L’éthique occupe depuis une place centrale dans la philosophie. D'ailleurs, les stoïciens utilisent l’image de l’œuf pour parler de la philosophie : la coquille en est la logique, le blanc est la physique, et le jaune, c'est-‐à-‐dire le cœur même, serait l'éthique. Et si elle est au cœur, c'est qu'il en va du sens même de la vie. En effet, dans l’Antiquité, l’éthique tient de l’eudémonisme (de eudaimonia, souvent traduit par bonheur), à savoir que le principe qui légitime l’action est la recherche du bonheur, en tant que souverain Bien. Le bonheur dans ce cas n’est pas réductible à un état psychologique, mais correspond à une valeur objective puisant son fondement dans la nature humaine au comble de sa plénitude. Plus encore, c’est le don de la vie même qui témoigne de la plénitude de l’être et s’éprouve phénoménologiquement au plus profond de soi (Henry, 2003). Le Bien quant à lui est défini par Platon (1940) dans Le Banquet (205a) comme une sorte de fin « ultime » (au sens ontologique et éthique, plénitude d’être et réalisation) recherchée par l’homme : « C’est en effet [...] par la possession des choses bonnes que les gens heureux sont heureux ». Il serait alors comblé définitivement, ne lui restant plus rien à désirer. Or, Platon parle au pluriel des « choses bonnes » en tant que l’idée du Bien comme souverain et unique, peut s’incarner en une multitude de biens, pour le corps et pour l’âme, les différentes choses bonnes pointant en direction de l’unité du Bien, recherchée par l’âme. Nous retrouvons cette même idée chez Spinoza, dans son ouvrage Ethique, où il en va de l'existence même comme volonté de persévérer dans son être : « nul ne peut avoir le désir de posséder la béatitude, de bien agir et de bien vivre, sans avoir en même temps le désir d'être, d'agir et de vivre, c'est-‐à-‐dire d'exister en acte » (1965 : 239, livre IV, 21).

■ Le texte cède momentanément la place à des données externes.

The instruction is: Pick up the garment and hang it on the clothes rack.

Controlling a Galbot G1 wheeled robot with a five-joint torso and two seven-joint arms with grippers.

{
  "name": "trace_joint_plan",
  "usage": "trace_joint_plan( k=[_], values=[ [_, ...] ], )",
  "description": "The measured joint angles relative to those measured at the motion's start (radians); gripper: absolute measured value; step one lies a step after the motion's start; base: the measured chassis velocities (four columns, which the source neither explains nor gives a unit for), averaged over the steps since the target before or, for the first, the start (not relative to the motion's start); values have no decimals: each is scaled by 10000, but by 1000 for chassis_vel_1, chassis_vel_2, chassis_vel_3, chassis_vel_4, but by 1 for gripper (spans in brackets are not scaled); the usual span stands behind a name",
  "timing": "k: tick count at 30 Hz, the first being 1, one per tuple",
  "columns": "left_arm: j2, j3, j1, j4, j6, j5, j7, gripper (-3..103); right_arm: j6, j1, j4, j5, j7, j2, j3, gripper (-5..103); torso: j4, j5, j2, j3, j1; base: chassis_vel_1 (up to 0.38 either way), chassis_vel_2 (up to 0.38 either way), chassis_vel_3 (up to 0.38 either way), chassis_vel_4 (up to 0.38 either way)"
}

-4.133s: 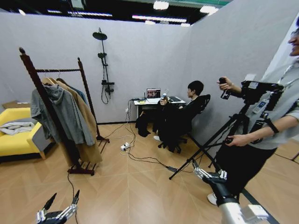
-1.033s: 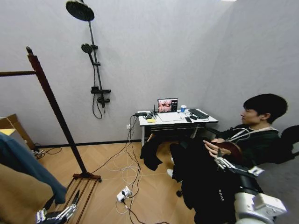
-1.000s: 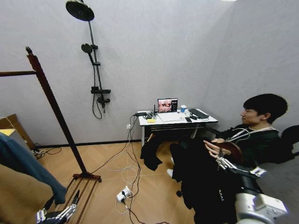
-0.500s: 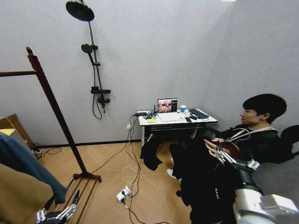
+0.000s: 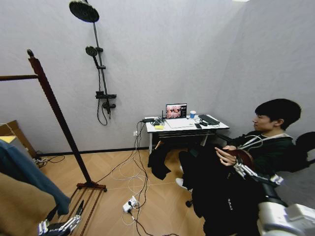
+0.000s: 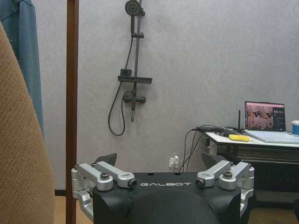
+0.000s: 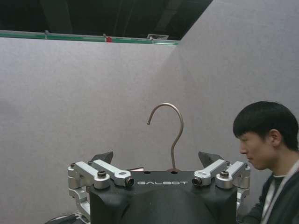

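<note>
Right claw (image 5: 242, 169) is out at the seated person, its fingers spread wide with nothing between them. It sits just beside the person's hand (image 5: 225, 155), which holds the wooden hanger at chest height. In the right wrist view the claw (image 7: 156, 161) has both tips well apart, and the hanger's metal hook (image 7: 169, 130) rises upright in the gap between them, past the tips and touching neither (can't tell how far beyond).

Just below and beside that claw is the garment (image 5: 211, 189), long black soft fabric draped down over the person's lap toward the floor. It's hanging from the hanger, as far as I can tell.

Left claw (image 5: 64, 214) hangs low, well apart from the right one, also spread open and empty. The clothes rack (image 5: 54, 105) is right above it: dark reddish-brown post with a knob on top, its base on the floor just past the fingertips. In the left wrist view the claw (image 6: 159, 162) has that post (image 6: 72, 93) off to one side, with a tan coat (image 6: 21, 154) and a blue jacket (image 6: 28, 56) hanging close by.
</note>
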Motion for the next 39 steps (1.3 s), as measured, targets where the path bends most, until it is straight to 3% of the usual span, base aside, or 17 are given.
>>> trace_joint_plan(
  k=[11, 22, 27, 30, 32, 33, 34, 39],
  values=[
    [0, 0, 0, 0, 0, 0, 0, 100, -460, -411, -201, 365, -425, 36, 223, 100, -2, 0, 0, 0, 0, 0, 0, 0, 0],
    [-1, 0, 0, 0, 0, 0, 0, 100, -848, -145, -1289, 348, -1099, -393, 674, 103, -1, 2, 0, 0, 0, 0, 0, 0, 0],
    [0, 0, 0, 0, 0, 0, 0, 100, -483, 36, -1654, -228, -1441, -546, 492, 90, 0, 1, 0, 0, 0, 0, 0, 0, 0],
    [0, 0, 0, 0, 0, 0, 0, 100, -357, 151, -1713, -615, -1615, -515, 247, 73, -2, 1, -1, 0, 0, 0, 0, 0, 0],
    [-1, 0, 0, 0, -1, 0, 0, 100, -357, 203, -1720, -669, -1619, -513, 174, 73, -1, 0, 0, 0, 0, 0, 0, 0, 0],
    [0, 0, 0, 0, 0, 0, 0, 100, -357, 341, -1772, -830, -1621, -513, 44, 62, -1, 1, 0, 0, 0, 0, 0, 0, 0],
    [0, 0, 0, 0, 0, 0, 0, 100, -357, 341, -1772, -830, -1621, -513, 44, 62, -1, 1, 0, 0, 0, 0, 0, 0, 0],
    [-1, 0, 0, 0, 0, 0, 0, 100, -320, 584, -1833, -1322, -1376, -491, -70, 41, 0, 0, 0, 1, 0, 0, 0, 0, 0]
  ],
)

Dans la relecture qu’en fit la philosophie médiévale, Thomas d’Aquin et la tradition qui s’en suivit, « le bien et l’être sont équivalents » car « toute chose possède autant de bien qu’elle possède d’être » (Saint Thomas d’Aquin, 1861, Ia-‐IIae, q.18 a.1, conclusion). En effet, la philosophie médiévale en donnera une interprétation chrétienne de ce principe relationnel du bien et de l’être, en énonçant que toute chose, en tant qu’elle est, est bonne car elle provient et participe du Bien premier qui donne l’être, c’est-‐à-‐dire Dieu (Saint Augustin, 1949, in ‘Des mœurs des manichéens’, IV, 6, p.263, t.1). Ainsi, le vouloir être et le désir du bien coïncident au sein de l’homme et de toute chose dans cette perspective.

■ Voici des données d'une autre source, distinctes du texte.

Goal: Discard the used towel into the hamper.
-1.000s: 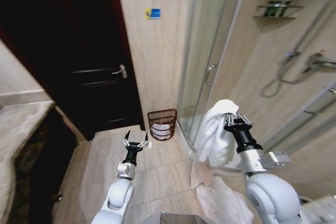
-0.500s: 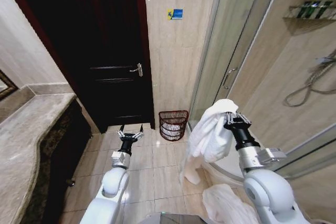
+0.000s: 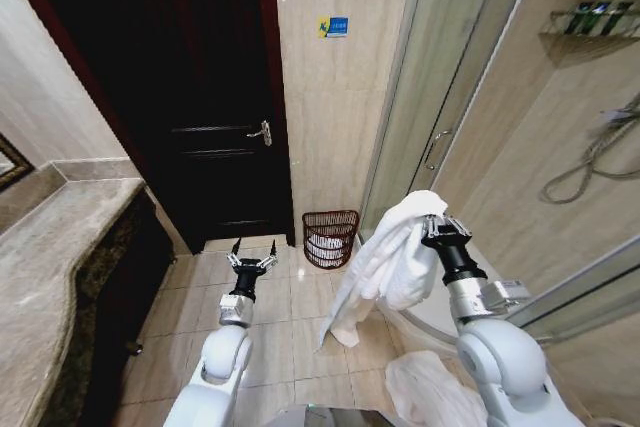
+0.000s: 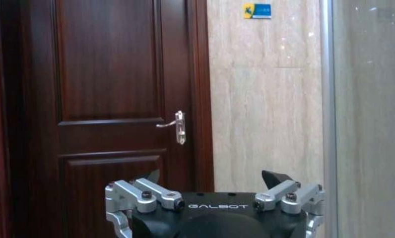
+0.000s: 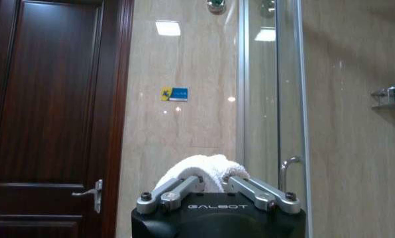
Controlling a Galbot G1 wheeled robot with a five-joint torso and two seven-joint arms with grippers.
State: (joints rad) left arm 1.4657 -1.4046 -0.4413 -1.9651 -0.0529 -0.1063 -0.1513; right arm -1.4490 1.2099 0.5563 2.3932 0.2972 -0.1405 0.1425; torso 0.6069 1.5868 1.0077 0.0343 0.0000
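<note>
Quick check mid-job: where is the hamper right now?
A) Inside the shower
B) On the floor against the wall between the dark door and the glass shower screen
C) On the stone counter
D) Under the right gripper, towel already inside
B: the hamper stands on the floor tiles at the wall's foot, ahead of both grippers, while the right gripper holds the white towel up.

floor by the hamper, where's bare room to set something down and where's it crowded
Bare tile lies between the dark door and the hamper, around the open left gripper. Crowded toward the shower: the towel hangs from the right gripper, and another white cloth lies on the floor.
</note>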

Parallèlement, on reconnait très vite que si le bien, entendu comme exercice de la vertu, rend heureux, la possession de bien matériels aussi. L’attention est alors attirée par l’existence humaine et la dimension terrestre des biens, et non seulement leur rapport transcendantal au Bien suprême. Ainsi, le bien n’est pas assimilé uniquement à une vie d’austérité et de contemplation du Bien que représentait l’idéal de vie monastique ou de sagesse stoïcienne. On connaît alors un certain retour à l’épicurisme et à la place essentielle concédée au plaisir sensible et intellectuel comme bien nécessaire qui s’intègre à l’exercice de la vertu. Les humanistes de la renaissance tels Salutati ou Landino (cf. Baron, 1988 ; Kraye, 1996) prônent alors une recherche du Bien non pas par l’homme abstrait mais par l’homme complet, en tant qu’union de l’âme et du corps, intégré dans un contexte y compris social. Le Bien s’assimile alors au bien commun, notion qui fait son apparition sur la scène politique dont l’objectif est la recherche durable du bien commun pour et par une communauté.